→ **About this task**: Copy each line of the entries below that contains the string "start".

(Data records)
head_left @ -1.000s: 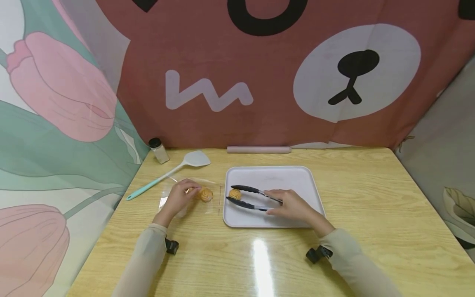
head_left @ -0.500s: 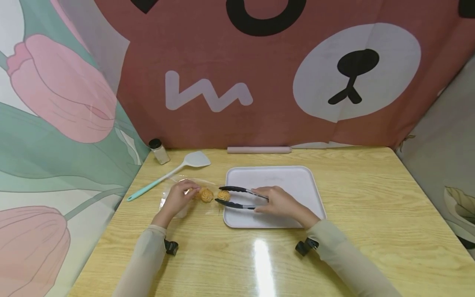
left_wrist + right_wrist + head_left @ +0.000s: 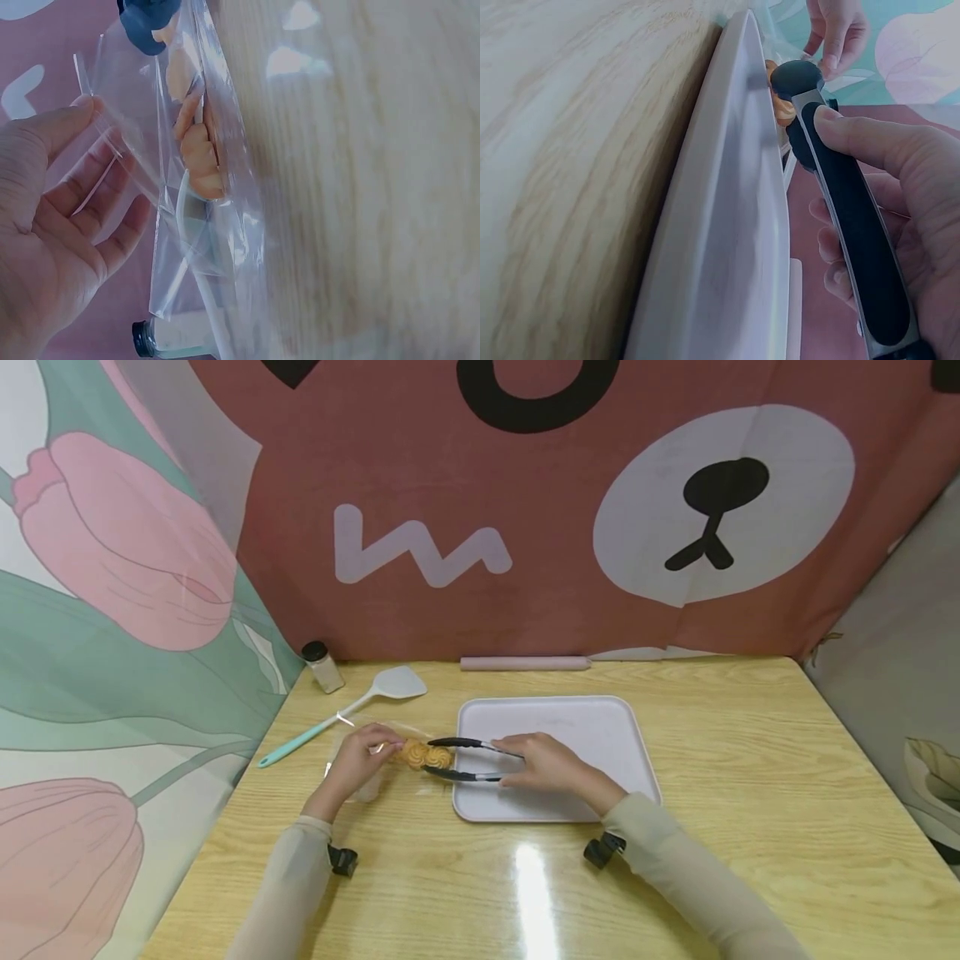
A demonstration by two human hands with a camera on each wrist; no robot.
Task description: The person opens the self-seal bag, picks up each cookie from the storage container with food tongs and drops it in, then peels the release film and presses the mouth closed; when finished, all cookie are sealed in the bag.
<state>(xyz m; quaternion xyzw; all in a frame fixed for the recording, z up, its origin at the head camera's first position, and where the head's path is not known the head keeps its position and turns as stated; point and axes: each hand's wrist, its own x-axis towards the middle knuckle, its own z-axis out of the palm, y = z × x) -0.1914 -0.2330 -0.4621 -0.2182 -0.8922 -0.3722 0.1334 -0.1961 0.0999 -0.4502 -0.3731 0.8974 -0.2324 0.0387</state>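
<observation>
My left hand (image 3: 362, 764) pinches the edge of a clear plastic bag (image 3: 244, 240) between thumb and fingers. Swirled golden cookies (image 3: 201, 161) show through the film in the left wrist view. My right hand (image 3: 553, 766) grips black-and-silver tongs (image 3: 855, 225) from the right, thumb on one arm. Between the dark tong tips sits one swirled cookie (image 3: 439, 758), beside another cookie (image 3: 415, 753) near my left fingers. The tips reach past the left rim of a white tray (image 3: 555, 714) to the bag. Whether the tongs' cookie touches its neighbour, I cannot tell.
A spatula (image 3: 345, 708) with a mint handle lies behind the bag. At the back left stands a black-lidded jar (image 3: 322, 668). A pale pink rod (image 3: 525, 663) lies along the table's back edge, against the printed cloth.
My right hand has moved left with the tongs, carrying their cookie from above the tray to the bag beside the other cookie. My left hand has stayed nearly still.
</observation>
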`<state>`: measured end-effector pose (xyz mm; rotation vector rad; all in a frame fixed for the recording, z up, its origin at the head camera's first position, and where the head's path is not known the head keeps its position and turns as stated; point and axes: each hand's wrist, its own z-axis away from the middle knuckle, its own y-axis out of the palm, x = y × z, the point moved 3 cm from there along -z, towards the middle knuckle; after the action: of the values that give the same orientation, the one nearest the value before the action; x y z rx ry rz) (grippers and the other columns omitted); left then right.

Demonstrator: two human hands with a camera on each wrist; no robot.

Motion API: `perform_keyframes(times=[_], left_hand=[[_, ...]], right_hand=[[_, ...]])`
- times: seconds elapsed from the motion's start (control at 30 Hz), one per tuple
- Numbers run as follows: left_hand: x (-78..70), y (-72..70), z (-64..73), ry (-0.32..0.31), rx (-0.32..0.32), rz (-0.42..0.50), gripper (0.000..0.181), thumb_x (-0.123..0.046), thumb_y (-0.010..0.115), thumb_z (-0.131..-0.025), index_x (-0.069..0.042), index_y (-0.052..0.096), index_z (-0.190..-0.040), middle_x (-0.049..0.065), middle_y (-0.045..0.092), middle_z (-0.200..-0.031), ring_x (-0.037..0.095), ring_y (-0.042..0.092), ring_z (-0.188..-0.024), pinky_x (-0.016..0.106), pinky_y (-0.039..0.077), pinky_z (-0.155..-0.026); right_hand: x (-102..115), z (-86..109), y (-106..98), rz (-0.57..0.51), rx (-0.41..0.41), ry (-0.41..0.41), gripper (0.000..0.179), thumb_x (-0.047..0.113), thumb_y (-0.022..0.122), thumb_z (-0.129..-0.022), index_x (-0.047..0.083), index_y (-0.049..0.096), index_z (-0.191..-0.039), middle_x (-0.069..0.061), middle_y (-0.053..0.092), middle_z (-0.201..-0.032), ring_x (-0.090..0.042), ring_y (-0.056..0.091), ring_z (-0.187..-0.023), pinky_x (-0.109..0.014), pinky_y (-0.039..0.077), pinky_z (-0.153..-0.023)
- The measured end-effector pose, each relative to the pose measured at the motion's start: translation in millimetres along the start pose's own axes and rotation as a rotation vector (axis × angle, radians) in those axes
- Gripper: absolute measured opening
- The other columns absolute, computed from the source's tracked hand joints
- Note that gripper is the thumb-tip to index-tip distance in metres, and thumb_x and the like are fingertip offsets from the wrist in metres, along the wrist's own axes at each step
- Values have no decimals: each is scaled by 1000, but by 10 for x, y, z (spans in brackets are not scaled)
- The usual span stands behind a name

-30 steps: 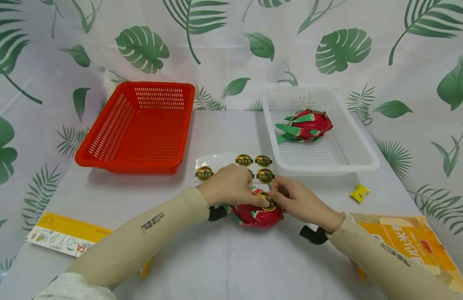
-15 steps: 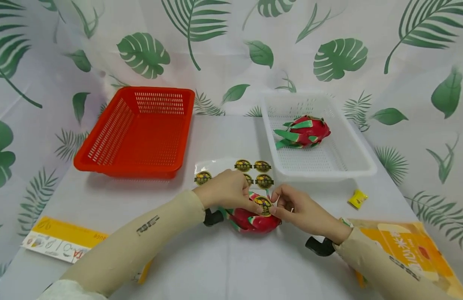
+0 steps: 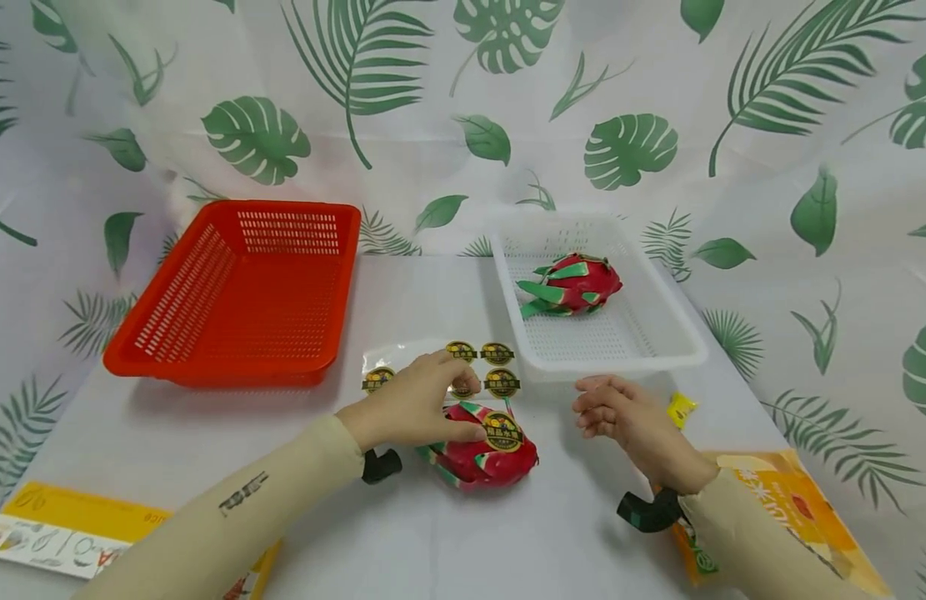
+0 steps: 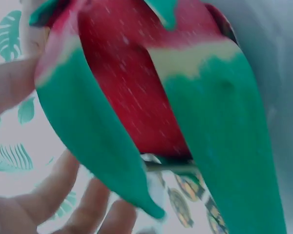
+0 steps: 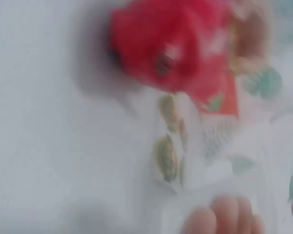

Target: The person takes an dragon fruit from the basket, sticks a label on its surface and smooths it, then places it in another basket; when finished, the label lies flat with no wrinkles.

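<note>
A dragon fruit (image 3: 478, 454) with red skin and green scales lies on the white table, a round black-and-gold sticker (image 3: 503, 432) on its upper side. My left hand (image 3: 417, 404) is at its left; the thumb (image 4: 12, 83) touches the fruit while the other fingers are loosely bent beside it. Whether those fingers touch the fruit, I cannot tell. Right of the fruit and apart from it, my right hand (image 3: 631, 425) hovers with loosely curled fingers, nothing visible in them. Behind the fruit lies a clear sheet (image 3: 402, 354) bearing several such stickers, partly covered by my left hand.
A red basket (image 3: 320, 358) stands at the back left. The white basket (image 3: 613, 365) at the back right holds another dragon fruit (image 3: 578, 285). A small yellow packet (image 3: 680, 408), an orange bag (image 3: 800, 500) and a yellow-and-white box (image 3: 65, 533) lie around the sides.
My right hand has let go of the sticker's edge and moved right, away from the fruit. The sticker now lies on the skin. My left thumb has slid left off the sticker. The view has shifted.
</note>
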<state>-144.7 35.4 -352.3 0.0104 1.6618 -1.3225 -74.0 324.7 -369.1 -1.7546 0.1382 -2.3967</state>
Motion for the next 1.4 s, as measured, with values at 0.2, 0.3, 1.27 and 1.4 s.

→ **Result of the exercise**:
- times: seconds elapsed from the motion's start (control at 30 Hz), one per tuple
- The measured end-effector pose, each relative to the pose measured at the motion's start: translation in millimetres along the start pose's own axes and rotation as a rotation vector (axis × angle, radians) in those axes

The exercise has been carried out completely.